• _EXERCISE OBJECTIVE_:
Across the data below, state how many lines hold "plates", and reply with nothing but that number.
[RECORDS FOR THE EXERCISE Boundary: Start]
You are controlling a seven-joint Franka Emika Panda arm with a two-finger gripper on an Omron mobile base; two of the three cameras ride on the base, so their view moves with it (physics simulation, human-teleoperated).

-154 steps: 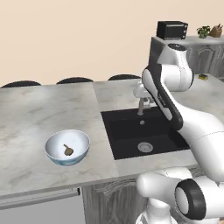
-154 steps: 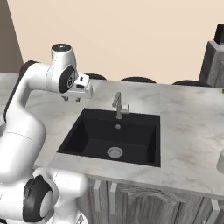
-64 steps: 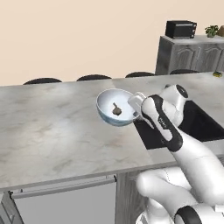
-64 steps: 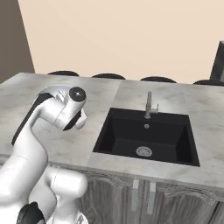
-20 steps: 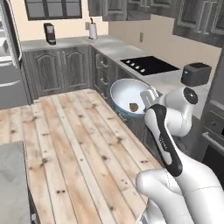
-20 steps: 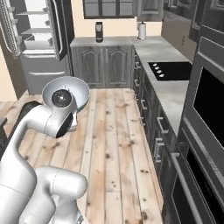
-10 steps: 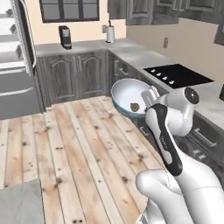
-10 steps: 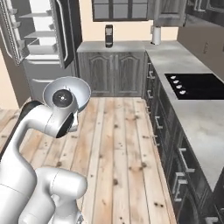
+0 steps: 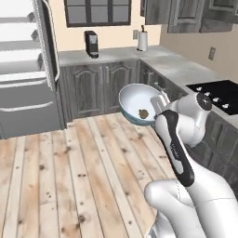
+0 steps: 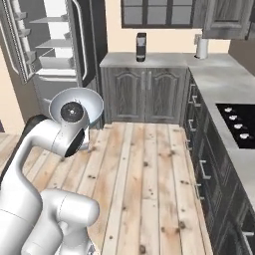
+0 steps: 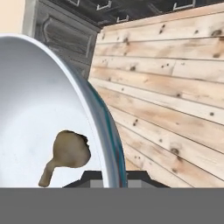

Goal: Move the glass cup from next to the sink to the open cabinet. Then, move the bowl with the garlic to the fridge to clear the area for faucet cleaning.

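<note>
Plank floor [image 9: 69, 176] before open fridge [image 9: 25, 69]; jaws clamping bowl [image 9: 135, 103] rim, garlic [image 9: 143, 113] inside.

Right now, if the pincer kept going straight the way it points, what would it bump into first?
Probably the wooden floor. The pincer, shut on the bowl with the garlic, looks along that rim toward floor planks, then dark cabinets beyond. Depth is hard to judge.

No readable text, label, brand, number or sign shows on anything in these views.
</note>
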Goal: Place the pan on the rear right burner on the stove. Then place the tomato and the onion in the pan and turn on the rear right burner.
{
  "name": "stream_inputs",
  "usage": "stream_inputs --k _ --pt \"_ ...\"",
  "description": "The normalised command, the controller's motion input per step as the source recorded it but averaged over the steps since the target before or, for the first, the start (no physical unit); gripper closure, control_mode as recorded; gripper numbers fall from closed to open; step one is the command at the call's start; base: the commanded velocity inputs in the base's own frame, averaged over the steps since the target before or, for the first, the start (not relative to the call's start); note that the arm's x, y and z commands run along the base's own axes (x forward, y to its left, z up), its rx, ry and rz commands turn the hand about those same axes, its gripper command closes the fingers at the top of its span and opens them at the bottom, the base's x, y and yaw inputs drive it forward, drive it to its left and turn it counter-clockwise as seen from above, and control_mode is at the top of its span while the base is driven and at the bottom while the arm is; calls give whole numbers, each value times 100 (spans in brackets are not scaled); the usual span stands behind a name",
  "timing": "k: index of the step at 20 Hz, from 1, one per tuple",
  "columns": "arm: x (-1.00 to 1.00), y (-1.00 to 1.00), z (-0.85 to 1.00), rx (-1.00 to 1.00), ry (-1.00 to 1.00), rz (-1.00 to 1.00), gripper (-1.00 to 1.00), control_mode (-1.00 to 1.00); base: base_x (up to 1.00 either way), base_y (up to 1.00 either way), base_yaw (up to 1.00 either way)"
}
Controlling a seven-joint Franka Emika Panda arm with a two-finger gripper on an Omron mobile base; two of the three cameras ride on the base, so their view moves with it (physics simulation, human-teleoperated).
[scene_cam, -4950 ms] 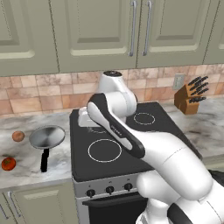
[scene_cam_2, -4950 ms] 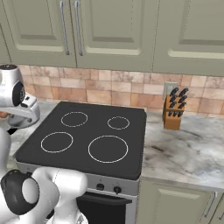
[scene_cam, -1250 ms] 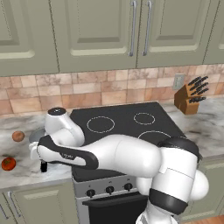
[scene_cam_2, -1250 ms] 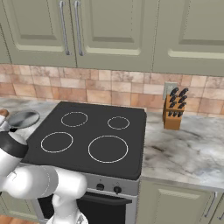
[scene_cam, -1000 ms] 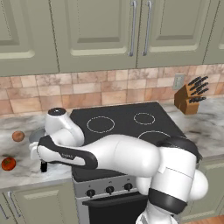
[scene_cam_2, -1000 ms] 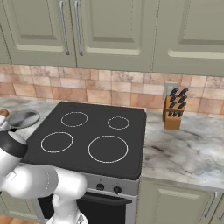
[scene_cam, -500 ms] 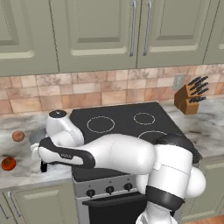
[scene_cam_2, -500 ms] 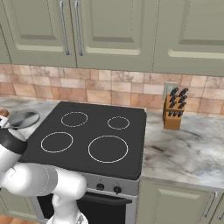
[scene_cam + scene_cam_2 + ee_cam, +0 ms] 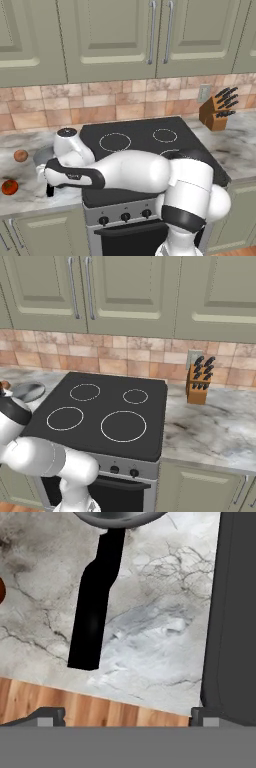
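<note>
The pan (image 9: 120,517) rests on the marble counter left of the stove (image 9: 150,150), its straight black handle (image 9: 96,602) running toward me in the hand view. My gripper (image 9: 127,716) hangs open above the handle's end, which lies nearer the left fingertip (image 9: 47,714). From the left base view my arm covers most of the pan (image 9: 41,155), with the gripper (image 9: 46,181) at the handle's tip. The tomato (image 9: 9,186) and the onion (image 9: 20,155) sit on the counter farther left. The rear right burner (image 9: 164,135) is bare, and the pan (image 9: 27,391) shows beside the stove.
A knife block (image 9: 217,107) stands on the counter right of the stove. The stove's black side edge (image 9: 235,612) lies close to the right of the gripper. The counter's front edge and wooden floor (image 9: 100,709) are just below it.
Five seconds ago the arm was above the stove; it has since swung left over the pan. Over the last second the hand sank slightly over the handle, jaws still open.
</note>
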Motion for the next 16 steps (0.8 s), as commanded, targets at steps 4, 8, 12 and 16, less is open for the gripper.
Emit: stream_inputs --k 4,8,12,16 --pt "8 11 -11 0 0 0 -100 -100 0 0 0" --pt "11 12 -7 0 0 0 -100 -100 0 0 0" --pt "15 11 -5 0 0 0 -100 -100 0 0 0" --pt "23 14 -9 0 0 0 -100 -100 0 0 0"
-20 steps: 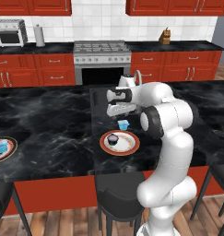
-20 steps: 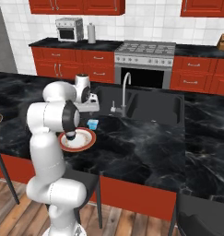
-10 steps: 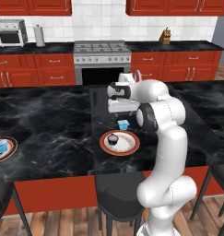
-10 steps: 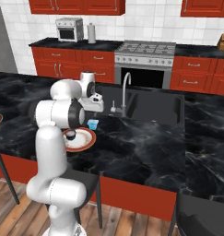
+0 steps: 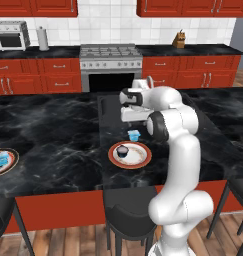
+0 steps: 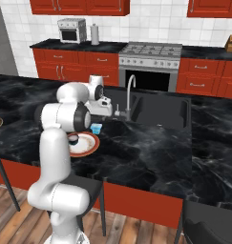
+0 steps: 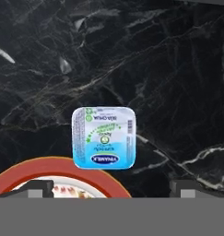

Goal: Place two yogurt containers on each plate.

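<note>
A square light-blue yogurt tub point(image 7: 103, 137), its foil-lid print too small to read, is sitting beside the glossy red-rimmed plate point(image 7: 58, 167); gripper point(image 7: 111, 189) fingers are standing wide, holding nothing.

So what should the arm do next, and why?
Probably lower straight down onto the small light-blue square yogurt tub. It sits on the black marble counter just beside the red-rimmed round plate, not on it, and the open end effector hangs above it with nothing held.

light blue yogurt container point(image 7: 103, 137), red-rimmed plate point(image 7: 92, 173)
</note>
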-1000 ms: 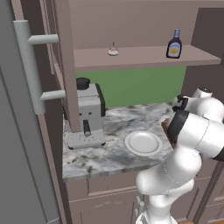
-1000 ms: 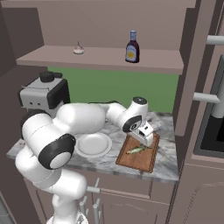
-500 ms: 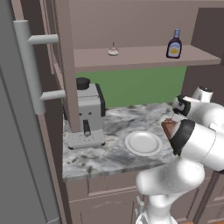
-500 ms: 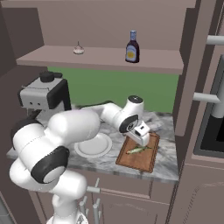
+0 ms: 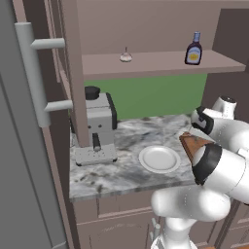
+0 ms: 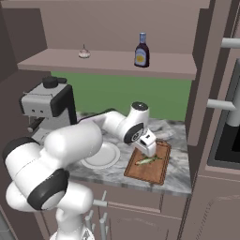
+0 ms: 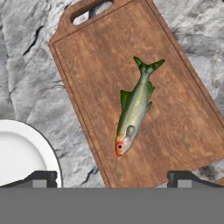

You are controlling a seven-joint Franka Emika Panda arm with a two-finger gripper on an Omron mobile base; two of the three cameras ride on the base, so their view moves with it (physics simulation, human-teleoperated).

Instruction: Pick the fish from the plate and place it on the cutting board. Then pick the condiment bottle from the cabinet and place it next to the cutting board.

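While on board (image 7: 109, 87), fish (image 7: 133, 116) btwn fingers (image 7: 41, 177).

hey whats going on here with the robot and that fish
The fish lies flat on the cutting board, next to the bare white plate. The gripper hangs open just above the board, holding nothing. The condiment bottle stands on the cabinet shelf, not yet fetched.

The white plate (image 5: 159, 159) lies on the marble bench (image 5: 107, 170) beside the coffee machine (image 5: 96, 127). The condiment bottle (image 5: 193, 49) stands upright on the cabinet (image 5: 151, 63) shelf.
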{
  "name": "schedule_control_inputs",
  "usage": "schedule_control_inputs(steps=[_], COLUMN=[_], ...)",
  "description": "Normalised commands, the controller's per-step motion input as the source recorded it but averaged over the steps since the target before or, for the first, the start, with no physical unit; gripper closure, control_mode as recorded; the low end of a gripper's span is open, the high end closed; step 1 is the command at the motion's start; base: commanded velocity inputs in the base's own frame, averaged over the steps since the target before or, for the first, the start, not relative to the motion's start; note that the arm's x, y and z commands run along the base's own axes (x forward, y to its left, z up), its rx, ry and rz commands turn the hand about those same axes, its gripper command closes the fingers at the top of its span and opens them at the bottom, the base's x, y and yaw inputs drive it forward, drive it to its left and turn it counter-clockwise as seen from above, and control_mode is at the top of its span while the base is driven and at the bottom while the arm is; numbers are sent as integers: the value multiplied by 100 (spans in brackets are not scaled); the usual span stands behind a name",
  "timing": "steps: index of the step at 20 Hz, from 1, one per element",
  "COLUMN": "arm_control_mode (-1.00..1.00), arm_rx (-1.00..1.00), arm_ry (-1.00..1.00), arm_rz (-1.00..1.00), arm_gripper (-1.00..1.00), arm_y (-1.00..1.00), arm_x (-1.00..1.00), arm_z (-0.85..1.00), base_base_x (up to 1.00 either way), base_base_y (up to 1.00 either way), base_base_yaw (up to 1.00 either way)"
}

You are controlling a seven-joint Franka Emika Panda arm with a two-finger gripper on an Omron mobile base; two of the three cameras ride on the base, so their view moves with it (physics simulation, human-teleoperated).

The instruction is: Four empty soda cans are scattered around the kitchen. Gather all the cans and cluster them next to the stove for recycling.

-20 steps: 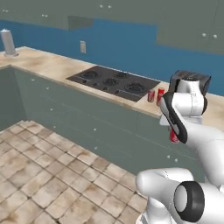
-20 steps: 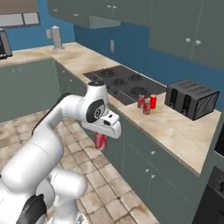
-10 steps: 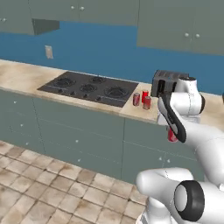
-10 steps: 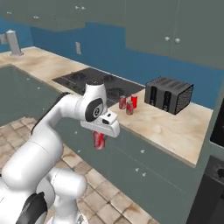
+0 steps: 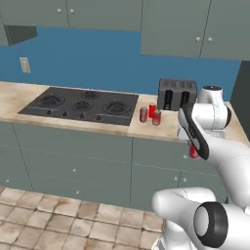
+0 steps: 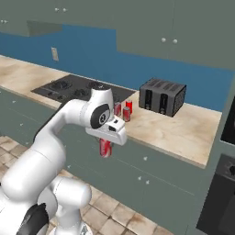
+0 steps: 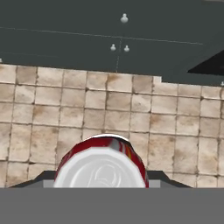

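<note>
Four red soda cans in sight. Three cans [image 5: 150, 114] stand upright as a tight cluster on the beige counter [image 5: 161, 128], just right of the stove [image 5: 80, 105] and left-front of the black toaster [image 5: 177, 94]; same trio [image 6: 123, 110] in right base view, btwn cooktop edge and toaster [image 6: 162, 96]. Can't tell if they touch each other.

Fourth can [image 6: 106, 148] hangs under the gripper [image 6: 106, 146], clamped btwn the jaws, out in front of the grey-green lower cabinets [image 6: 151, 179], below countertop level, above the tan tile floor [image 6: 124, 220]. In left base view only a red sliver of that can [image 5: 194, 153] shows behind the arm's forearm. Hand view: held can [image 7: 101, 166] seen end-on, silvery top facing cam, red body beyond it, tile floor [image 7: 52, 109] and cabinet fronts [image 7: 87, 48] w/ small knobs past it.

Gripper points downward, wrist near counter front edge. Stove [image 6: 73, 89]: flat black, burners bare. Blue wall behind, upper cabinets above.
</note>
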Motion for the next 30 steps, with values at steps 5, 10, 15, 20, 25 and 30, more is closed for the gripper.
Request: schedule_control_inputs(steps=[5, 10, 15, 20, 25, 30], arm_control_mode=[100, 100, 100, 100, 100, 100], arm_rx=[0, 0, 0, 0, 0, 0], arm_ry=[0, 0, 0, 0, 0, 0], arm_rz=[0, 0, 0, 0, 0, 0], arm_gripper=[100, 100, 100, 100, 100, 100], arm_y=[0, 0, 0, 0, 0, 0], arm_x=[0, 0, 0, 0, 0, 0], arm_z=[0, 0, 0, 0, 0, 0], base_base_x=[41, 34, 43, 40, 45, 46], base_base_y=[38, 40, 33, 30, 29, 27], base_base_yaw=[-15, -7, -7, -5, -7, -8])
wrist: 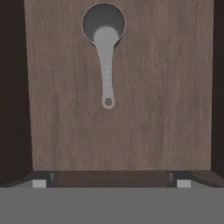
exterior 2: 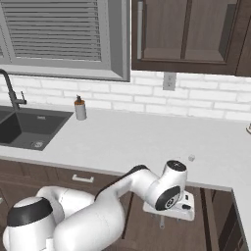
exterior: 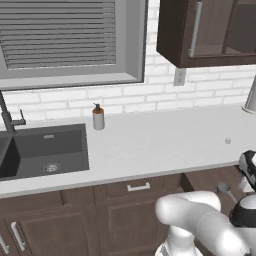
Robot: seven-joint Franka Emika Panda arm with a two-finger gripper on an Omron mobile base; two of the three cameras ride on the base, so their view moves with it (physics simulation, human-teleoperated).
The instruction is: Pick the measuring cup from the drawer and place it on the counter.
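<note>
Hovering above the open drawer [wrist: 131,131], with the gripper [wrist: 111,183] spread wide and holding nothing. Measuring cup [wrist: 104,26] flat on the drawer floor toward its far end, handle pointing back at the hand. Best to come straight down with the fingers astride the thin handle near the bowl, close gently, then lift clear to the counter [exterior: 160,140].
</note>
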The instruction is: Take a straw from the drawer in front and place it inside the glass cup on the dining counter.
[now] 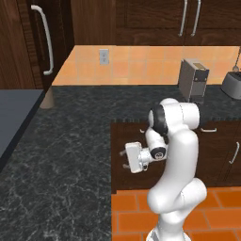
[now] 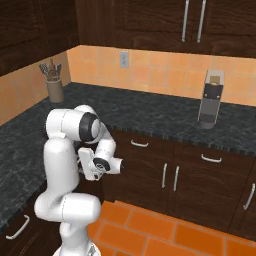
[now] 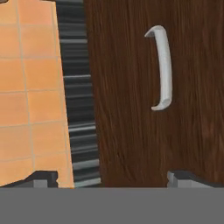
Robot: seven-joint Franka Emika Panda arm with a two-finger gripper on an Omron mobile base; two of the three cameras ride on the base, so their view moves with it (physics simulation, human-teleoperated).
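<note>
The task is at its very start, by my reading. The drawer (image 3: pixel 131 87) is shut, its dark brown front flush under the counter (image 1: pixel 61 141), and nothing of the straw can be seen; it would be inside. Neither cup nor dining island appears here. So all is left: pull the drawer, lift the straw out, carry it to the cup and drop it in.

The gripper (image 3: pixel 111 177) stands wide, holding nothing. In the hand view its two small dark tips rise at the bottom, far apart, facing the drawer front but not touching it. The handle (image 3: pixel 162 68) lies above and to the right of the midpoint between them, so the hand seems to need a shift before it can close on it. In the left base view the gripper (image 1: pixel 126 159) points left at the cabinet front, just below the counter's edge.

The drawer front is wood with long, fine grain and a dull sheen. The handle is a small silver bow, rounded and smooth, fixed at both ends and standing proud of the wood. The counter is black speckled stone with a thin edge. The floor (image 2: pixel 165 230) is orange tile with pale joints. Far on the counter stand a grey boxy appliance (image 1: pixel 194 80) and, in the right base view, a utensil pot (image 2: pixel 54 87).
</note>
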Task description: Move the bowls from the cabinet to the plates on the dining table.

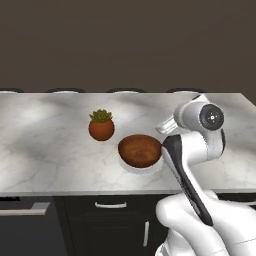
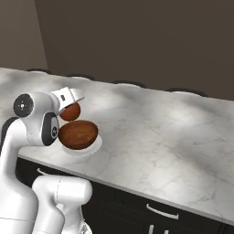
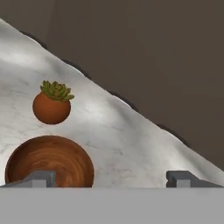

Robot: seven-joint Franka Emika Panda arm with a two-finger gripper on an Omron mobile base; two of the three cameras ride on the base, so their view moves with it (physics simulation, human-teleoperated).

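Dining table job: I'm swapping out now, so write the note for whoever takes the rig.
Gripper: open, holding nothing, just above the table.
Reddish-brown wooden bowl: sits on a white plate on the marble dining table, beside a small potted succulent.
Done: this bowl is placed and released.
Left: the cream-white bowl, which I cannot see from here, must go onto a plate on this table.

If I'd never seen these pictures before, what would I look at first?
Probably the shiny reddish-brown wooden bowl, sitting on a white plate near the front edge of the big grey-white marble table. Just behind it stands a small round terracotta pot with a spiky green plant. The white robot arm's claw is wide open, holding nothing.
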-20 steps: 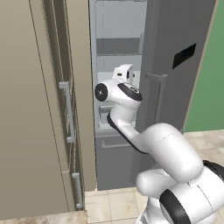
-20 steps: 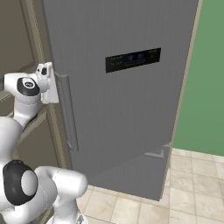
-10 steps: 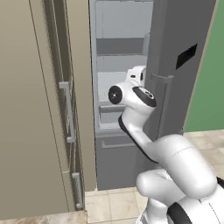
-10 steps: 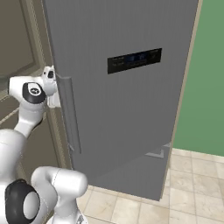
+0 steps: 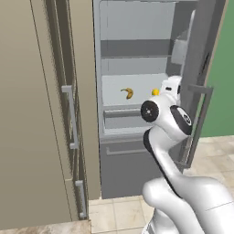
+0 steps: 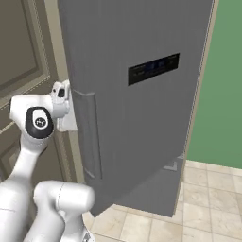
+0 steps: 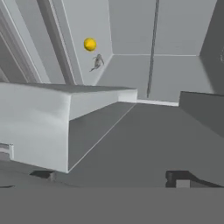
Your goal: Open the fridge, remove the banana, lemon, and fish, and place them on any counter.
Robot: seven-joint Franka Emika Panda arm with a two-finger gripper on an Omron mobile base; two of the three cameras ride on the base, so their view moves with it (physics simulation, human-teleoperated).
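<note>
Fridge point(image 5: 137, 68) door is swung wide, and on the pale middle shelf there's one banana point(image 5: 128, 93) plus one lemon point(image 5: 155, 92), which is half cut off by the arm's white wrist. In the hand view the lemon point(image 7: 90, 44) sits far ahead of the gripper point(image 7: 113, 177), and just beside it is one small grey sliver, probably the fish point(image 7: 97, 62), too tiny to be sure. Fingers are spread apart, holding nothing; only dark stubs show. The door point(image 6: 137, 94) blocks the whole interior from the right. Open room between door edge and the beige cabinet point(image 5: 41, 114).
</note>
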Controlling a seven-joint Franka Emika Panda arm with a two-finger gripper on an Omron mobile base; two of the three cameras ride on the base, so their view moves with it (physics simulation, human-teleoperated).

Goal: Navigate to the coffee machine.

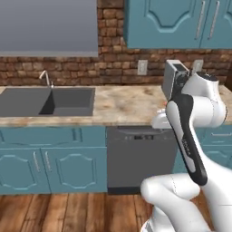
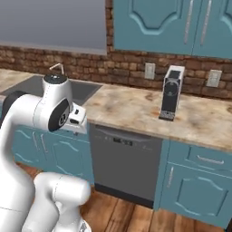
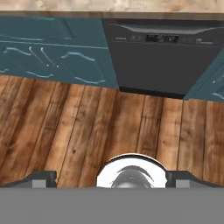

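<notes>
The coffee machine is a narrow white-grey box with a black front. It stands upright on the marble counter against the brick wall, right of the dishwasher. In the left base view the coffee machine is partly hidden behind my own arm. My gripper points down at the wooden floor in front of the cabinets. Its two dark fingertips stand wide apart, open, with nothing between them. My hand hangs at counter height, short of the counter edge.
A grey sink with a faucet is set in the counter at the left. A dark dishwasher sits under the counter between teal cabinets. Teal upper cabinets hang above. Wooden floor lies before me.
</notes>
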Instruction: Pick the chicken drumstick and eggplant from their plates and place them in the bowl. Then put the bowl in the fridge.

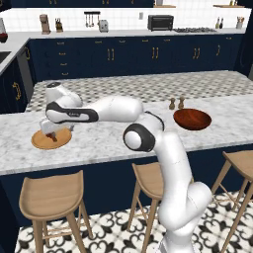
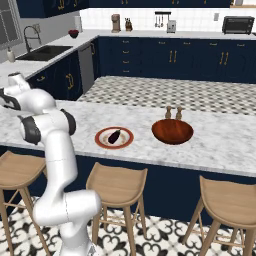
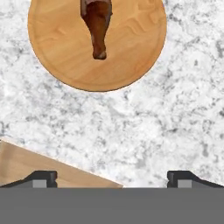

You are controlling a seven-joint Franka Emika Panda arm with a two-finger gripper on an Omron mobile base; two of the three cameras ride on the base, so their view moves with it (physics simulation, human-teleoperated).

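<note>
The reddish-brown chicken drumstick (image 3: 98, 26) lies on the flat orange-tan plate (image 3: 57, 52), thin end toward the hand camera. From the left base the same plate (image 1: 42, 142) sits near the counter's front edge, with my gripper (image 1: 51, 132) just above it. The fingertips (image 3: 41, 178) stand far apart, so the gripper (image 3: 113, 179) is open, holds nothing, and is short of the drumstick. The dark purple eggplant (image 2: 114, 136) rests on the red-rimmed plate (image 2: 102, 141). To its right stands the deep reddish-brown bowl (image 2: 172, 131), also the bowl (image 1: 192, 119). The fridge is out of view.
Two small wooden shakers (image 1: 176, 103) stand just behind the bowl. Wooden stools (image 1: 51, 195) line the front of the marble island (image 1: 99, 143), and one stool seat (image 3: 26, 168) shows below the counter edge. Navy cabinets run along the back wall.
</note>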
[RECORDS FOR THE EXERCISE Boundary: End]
• _RESPONSE_:
2